Teen charged with hacking DraftKings, said ‘fraud is fun’

Teen charged with hacking DraftKings, said ‘fraud is fun’

In this photo illustration the American daily fantasy sports contest and sports betting company DraftKings logo seen displayed on a smartphone screen.

Budrul Chukrut | flare | Getty Images

Federal prosecutors on Thursday filed criminal charges against an 18-year-old Wisconsin man for a plot to hack and sell access rights to user accounts at the sports betting site DraftKings.

According to US Attorneys in Manhattan, the man, Joseph Garrison, is accused of colluding with others to steal about $600,000 from about 1,600 victim accounts during the November 2022 attack.

DraftKings is not named in the criminal complaint against Garrison. However, a person close to the company confirmed that it was the target of the so-called credential stuffing attack.

According to the complaint, on February 23, law enforcement officers searched Garrison’s Wisconsin home and seized his computer and cell phone.

On those devices, investigators found credential stuffing programs, instructional photos on how to use stolen user credentials to steal money from victim accounts, and messages between Garrison and co-conspirators, the complaint says.

The messages also included one in which Garrison wrote, “Cheating is fun…I’m addicted to seeing money in my account…I’m obsessed with bypassing shit,” according to a court filing.

The images cited in the FBI affidavit were hosted on Imgur, a popular file-sharing website.

CNBC also found the same images on a website allegedly selling compromised accounts at DraftKings and Fanduel, among others.

ESPN previously reported that a cyberattack in November affected users of DraftKings and rival site Fanduel. Fanduel told CNBC that the attack had no significant impact: “Our security did its job.”

Garrison is charged with conspiracy to break into computers, unauthorized access to a protected computer for further fraud, unauthorized access to a protected computer, conspiracy to wire fraud, wire fraud and aggravated identity theft.

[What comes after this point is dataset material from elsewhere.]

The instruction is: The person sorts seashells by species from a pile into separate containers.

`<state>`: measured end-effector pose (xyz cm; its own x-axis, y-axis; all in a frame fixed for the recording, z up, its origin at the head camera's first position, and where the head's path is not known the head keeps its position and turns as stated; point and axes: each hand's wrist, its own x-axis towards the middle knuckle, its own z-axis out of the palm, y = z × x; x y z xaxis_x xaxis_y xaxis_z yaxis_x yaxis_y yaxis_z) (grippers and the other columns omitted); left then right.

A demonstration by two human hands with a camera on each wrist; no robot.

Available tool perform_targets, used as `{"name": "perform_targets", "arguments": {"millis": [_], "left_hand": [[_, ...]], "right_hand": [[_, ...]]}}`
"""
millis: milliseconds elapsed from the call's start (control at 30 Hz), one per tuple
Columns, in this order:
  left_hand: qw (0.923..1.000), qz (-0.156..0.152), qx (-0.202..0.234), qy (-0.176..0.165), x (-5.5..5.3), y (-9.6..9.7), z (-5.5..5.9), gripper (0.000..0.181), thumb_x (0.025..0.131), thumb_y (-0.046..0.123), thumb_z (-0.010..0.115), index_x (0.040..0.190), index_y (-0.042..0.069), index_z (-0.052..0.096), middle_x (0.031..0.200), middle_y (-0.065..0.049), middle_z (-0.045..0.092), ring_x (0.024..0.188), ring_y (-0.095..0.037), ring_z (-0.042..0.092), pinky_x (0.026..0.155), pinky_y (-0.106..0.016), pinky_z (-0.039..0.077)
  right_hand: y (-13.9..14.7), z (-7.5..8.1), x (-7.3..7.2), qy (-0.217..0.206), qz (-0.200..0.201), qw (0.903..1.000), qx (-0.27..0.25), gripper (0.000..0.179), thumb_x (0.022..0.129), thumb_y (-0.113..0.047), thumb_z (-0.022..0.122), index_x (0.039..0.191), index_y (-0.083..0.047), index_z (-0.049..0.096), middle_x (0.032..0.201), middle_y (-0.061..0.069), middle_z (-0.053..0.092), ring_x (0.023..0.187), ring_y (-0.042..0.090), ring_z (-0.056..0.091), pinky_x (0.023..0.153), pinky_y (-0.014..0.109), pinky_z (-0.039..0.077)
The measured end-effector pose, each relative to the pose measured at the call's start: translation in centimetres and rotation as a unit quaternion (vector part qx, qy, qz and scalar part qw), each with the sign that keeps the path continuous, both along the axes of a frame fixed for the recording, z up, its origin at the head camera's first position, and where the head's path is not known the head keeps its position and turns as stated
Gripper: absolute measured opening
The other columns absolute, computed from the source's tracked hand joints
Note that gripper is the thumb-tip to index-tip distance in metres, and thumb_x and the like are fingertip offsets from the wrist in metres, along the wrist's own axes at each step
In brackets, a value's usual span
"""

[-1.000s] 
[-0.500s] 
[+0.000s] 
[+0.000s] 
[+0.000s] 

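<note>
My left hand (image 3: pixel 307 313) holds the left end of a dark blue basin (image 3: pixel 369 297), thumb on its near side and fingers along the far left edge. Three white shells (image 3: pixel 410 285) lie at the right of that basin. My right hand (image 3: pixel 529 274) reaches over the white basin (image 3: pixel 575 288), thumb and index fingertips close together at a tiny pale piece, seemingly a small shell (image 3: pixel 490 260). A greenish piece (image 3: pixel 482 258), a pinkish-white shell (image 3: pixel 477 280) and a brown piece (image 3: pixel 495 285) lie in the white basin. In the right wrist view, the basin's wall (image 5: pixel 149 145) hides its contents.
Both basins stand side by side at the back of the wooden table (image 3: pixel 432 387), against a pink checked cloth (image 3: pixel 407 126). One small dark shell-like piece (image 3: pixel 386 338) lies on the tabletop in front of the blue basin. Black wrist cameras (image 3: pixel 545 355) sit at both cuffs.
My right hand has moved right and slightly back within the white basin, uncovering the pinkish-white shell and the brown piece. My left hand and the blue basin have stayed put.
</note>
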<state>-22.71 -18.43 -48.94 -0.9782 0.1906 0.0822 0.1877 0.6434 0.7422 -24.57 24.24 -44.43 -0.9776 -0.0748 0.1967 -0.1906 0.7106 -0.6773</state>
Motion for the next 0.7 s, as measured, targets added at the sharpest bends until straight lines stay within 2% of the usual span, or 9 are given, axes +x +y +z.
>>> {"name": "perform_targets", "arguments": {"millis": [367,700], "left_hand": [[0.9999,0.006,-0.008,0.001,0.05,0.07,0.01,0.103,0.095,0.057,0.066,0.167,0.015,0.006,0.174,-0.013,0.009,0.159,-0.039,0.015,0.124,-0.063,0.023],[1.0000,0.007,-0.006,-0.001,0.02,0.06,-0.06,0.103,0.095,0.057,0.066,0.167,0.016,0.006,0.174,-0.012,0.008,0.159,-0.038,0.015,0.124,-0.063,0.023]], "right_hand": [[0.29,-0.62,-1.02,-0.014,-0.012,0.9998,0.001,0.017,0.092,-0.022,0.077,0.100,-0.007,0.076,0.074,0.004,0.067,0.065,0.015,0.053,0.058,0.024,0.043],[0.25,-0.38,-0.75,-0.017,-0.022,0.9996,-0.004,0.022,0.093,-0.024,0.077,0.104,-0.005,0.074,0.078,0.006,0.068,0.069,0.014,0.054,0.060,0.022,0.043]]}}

If convicted, he faces a maximum sentence of 20 years, but under federal guidelines he would probably be serving a much shorter time.

Chris Cylke, senior vice president of government relations at the American Gaming Association, an industry group: “The legal gaming industry is working hard to provide consumers with safe, regulated access to wagering.”

“Today’s news underscores the importance of holding fraudsters and other criminals accountable for law enforcement at all levels,” Cylke said.

– CNBC’s Rohan Goswami contributed to this report.